▶ Work to be completed
Report each line of the material below where the word "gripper" can be found.
==========
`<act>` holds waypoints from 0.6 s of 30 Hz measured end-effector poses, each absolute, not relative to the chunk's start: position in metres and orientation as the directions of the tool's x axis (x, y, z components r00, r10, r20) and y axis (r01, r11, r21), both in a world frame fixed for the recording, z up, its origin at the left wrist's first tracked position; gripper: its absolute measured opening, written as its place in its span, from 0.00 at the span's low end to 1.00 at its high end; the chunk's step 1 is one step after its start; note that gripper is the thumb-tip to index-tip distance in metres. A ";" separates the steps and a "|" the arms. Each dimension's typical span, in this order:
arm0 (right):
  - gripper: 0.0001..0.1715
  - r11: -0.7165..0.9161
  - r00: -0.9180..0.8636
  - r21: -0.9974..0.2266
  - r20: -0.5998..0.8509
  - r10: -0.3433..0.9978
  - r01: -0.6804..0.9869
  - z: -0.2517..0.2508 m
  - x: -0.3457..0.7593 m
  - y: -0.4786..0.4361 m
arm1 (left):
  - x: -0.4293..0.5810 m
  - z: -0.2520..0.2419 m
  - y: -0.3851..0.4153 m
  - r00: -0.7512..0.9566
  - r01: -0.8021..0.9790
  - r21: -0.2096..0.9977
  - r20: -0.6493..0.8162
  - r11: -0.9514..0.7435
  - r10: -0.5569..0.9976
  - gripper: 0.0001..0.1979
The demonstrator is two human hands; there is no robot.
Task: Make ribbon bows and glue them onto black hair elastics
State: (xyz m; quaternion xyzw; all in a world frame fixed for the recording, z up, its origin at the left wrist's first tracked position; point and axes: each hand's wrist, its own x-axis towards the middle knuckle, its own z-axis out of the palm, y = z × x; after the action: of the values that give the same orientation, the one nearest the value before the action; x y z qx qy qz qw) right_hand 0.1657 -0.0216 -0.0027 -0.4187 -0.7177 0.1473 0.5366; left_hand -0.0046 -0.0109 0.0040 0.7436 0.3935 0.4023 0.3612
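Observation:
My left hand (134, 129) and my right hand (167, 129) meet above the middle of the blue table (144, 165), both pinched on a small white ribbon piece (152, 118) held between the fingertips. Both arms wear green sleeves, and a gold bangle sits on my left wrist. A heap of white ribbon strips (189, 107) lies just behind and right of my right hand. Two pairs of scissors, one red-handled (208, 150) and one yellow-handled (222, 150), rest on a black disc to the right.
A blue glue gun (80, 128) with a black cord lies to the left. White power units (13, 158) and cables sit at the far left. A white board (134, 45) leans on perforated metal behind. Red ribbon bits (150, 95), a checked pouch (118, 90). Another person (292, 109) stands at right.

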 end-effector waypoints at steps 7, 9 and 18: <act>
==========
▶ Solution to this problem
`<act>` holds waypoints from 0.6 s of 30 Hz measured end-effector poses, each absolute, not relative to the chunk's start: position in metres and orientation as the directions of the tool's x axis (x, y, z components r00, r10, r20) and y axis (r01, r11, r21), both in a world frame fixed for the recording, z up, its origin at the left wrist's first tracked position; gripper: its absolute measured opening, written as its place in its span, from 0.00 at the span's low end to 1.00 at its high end; the chunk's step 1 is one step after its start; note that gripper is the thumb-tip to index-tip distance in metres. A ";" separates the steps and a "|" the arms. Each dimension's typical span, in this order:
  - gripper: 0.0001..0.1715
  - gripper: 0.0001..0.1979

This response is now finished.